▸ **WHAT NEEDS TO BE DONE**
Please output the listing below character for character and omit the images.

= Beginning of Section =

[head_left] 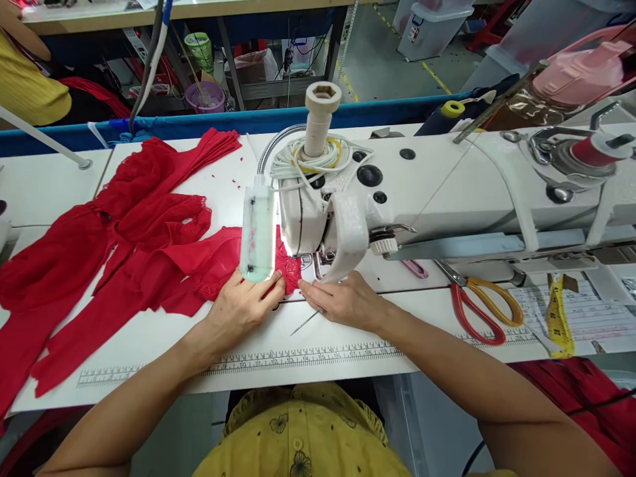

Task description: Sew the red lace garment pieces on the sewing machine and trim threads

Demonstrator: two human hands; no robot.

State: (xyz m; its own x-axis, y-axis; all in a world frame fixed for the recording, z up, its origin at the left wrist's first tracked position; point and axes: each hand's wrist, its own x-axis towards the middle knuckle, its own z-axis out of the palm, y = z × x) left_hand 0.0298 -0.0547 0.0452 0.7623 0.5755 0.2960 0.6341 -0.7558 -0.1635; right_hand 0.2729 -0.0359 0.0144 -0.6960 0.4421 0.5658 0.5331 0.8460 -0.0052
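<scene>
Red lace-trimmed fabric runs across the white table and under the presser foot of a sewing machine. My left hand lies on that fabric just left of the foot, fingers stretched out and pressing it down. At the fabric's right edge, my right hand has its thumb and forefinger pinched on the lace, close to the foot. A thin pointed metal tool sticks out from under the right hand's curled fingers. A lit lamp hangs over the work and hides part of the cloth.
Scissors with red and yellow handles lie right of my right hand. Beyond them are a yellow tape measure and written paper. A printed ruler runs along the table's front edge. Another person's yellow sleeve shows at upper left.
</scene>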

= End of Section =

▸ **COMPLETED TASK**
[head_left] 

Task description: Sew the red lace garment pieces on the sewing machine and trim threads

Demonstrator: two human hands; no robot.

State: (xyz m; its own x-axis, y-axis; all in a world frame fixed for the recording, z up, its origin at the left wrist's first tracked position; point and axes: each hand's wrist, its own x-axis towards the middle knuckle, its own z-axis out of the palm, y = z × x) left_hand 0.0298 -0.0547 0.0452 0.7623 0.5755 0.2960 0.6341 -0.7558 -0.1635; right_hand 0.2729 -0.0359 0.0144 -0.6960 0.4421 0.5658 0.5331 0.8460 -0.0052
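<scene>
Red lace-trimmed fabric runs across the white table and under the presser foot of a sewing machine. My left hand lies on that fabric just left of the foot, fingers stretched out and pressing it down. At the fabric's right edge, my right hand has its thumb and forefinger pinched on the lace, close to the foot. A thin pointed metal tool sticks out from under the right hand's curled fingers. A lit lamp hangs over the work and hides part of the cloth.
Scissors with red and yellow handles lie right of my right hand. Beyond them are a yellow tape measure and written paper. A printed ruler runs along the table's front edge. Another person's yellow sleeve shows at upper left.
</scene>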

This finishes the output for the exercise.